O Sano ergueu os olhos, encarando o amigo. Não demonstrou surpresa, nem tentou esconder nada. Sua expressão estava neutra, como se aquela pergunta fosse tão banal quanto perguntar as horas. Ele sequer hesitou ao responder:
Mikey: "Foi a {nomezinha}."
A resposta caiu como uma bomba no grupo. Um silêncio tomou conta por alguns segundos, enquanto os olhares se cruzavam em confusão e surpresa. Ninguém ali sabia que vocês dois estavam ficando — Mikey sempre fora discreto com as coisas que realmente importavam, mas, ao que parecia, não via mais razão para esconder.

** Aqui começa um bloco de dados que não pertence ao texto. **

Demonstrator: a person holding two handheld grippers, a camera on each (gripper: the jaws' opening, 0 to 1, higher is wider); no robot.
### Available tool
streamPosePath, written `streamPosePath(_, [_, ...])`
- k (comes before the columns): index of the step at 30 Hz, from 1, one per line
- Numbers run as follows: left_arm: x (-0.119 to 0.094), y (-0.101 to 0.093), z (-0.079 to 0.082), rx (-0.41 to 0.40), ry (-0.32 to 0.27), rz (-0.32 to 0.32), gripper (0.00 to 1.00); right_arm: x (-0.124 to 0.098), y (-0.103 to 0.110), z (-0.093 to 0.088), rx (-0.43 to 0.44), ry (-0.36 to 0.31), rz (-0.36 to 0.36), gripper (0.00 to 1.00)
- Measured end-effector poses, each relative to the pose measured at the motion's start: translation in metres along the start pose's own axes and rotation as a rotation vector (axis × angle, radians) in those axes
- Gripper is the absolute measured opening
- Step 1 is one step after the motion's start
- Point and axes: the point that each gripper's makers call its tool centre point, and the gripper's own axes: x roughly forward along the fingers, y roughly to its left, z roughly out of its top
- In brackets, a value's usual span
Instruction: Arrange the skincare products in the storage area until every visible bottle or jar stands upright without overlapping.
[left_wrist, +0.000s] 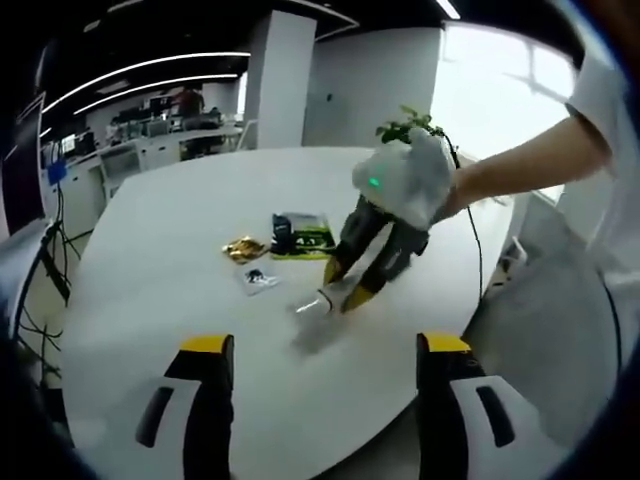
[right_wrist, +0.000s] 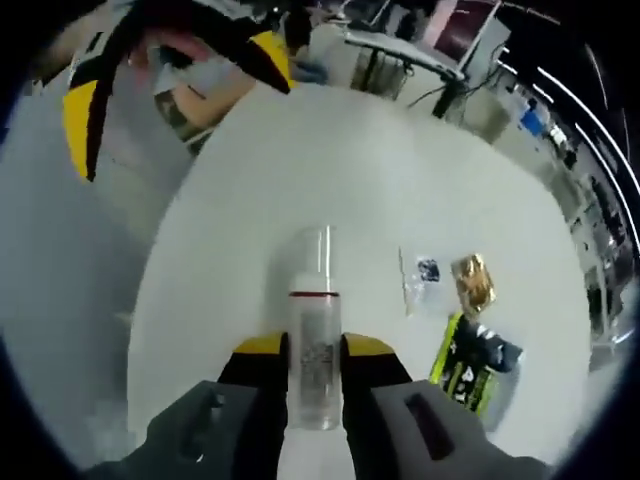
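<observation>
White round table (left_wrist: 180, 220) (three packets (right_wrist: 471, 280))

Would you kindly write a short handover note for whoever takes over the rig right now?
Right gripper: shut on the clear bottle, clamped around its body; the bottle lies flat along the jaws over the white table.
Left gripper: open, holding nothing, above the table's near edge.
On the table beyond: a gold packet, a small clear sachet and a dark green-and-yellow pouch.
Done: bottle grasped.
Left: stand it upright, clear of the packets, then release.
</observation>
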Motion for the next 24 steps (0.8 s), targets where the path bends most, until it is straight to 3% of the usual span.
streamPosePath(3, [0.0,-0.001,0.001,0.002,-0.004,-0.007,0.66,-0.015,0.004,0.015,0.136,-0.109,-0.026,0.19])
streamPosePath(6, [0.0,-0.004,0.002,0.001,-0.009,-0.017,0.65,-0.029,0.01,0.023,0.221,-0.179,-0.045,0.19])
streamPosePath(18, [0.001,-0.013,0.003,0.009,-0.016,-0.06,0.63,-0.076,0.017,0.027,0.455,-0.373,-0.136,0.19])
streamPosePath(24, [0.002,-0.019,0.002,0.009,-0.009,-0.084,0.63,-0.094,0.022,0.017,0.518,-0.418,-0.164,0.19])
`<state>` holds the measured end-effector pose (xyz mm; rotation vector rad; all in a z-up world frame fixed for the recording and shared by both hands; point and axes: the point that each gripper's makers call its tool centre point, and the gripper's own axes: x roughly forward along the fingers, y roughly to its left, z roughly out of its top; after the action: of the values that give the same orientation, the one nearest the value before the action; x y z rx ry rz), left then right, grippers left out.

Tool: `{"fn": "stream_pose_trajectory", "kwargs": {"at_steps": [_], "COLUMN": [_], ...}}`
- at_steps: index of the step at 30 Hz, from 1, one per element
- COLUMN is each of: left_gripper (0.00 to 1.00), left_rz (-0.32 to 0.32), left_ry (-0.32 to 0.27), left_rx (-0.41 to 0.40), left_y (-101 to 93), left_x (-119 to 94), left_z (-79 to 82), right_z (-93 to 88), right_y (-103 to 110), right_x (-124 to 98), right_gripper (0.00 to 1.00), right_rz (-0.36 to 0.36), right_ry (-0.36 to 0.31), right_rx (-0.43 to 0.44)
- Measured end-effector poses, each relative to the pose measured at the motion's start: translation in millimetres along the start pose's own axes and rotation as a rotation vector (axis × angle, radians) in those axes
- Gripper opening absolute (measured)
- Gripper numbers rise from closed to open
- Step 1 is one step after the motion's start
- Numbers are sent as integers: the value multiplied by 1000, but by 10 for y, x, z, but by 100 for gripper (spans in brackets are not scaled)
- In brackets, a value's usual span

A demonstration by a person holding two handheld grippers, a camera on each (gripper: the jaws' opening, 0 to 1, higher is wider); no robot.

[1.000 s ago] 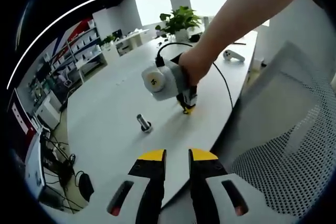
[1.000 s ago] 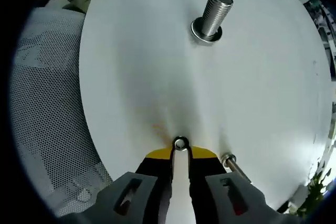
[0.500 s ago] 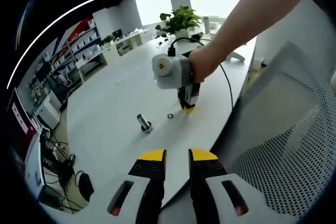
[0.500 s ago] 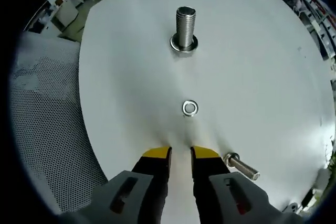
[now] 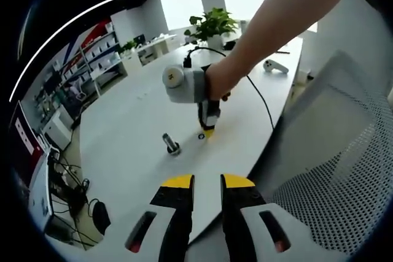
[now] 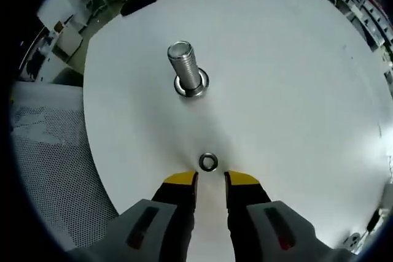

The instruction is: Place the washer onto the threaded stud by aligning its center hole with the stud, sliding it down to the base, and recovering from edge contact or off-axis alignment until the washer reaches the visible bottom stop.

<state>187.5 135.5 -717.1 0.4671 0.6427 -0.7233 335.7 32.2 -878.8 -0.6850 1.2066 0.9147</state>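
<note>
The right gripper [image 6: 210, 178] hangs just over the table [image 6: 295, 90], its jaws a little apart and holding nothing. I think it should come down with one jaw on each side and pinch gently. The washer [image 6: 208, 162] lies flat just past the tips. Further on stands the stud [image 6: 184, 69]. The left gripper [image 5: 207, 181] waits, jaws narrow and empty.

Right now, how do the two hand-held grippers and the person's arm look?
Both hand-held grippers have grey bodies, black jaws with yellow tips and a red mark on each side: the left hand-held gripper and the right hand-held gripper. In the left gripper view, a black cable runs from the right one, and the arm holding it is bare, without sleeve.
</note>
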Motion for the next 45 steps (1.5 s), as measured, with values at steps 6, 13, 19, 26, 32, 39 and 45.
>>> {"fn": "stream_pose_trajectory", "kwargs": {"at_steps": [6, 13, 19, 26, 32, 39, 45], "left_gripper": [15, 15, 15, 15, 15, 14, 14], "left_rz": [-1, -4, -5, -2, 0, 5, 4], "left_ry": [-5, -7, -9, -11, -11, -11, -5], "left_rx": [1, 6, 7, 5, 5, 1, 3], "left_y": [-1, -6, -6, 3, 9, 20, 17], "left_x": [-2, -4, -4, -6, -3, -3, 0], "left_z": [7, 12, 11, 14, 17, 14, 4], "right_z": [84, 98, 109, 98, 105, 88, -8], "right_y": [51, 34, 50, 30, 6, 33, 41], "right_x": [28, 40, 48, 50, 49, 39, 16], "right_gripper": [26, 23, 16, 14, 13, 14, 14], "right_rz": [-20, -18, -19, -10, 3, -16, -5], "right_ry": [15, 58, 115, 139, 144, 102, 53], "right_rx": [-69, -76, -152, -151, -121, -152, -128]}}
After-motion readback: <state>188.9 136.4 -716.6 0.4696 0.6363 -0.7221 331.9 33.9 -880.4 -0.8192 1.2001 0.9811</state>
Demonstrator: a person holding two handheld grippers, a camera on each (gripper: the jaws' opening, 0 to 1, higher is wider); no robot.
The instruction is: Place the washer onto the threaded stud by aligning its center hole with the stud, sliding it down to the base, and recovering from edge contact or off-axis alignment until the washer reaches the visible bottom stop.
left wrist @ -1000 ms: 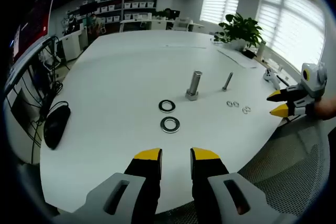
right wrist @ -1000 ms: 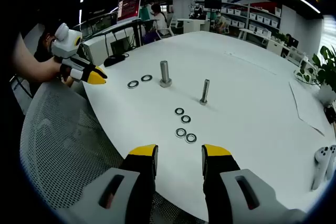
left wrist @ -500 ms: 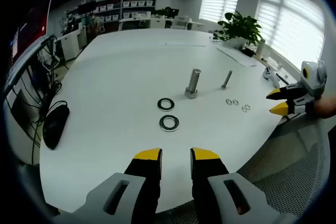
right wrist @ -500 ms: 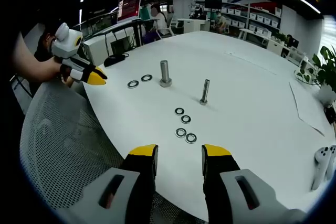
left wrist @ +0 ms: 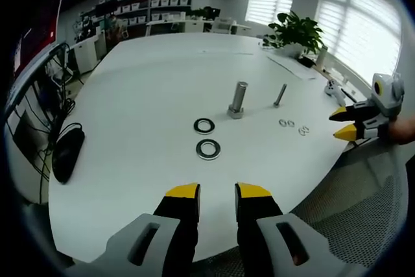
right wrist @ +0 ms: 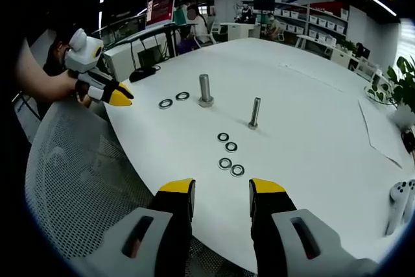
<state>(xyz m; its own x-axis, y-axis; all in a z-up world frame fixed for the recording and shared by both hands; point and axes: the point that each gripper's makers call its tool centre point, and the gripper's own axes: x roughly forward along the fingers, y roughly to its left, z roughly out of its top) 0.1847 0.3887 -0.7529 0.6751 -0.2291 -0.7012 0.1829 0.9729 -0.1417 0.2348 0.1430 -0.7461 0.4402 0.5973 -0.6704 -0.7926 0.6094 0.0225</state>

Dentre os fundadores, o único que sabia ligeiramente sobre isso era Draken, o que não é surpresa pelo tempo que passa ao lado de Manjiro. Já o Sano deu de ombros e voltou a comer seu Tayaki, completamente alheio ao choque que sua confissão havia criado. No fundo, ele achava até bom que soubessem. Assim, ninguém da gangue teria coragem de chegar perto de você. Se antes alguém pensava em tentar, agora pensaria duas vezes.
Era a forma dele de marcar território — não com palavras doces, mas com atitudes claras e, às vezes, até possessivas. Afinal, quem ousaria se meter com a garota de Mikey?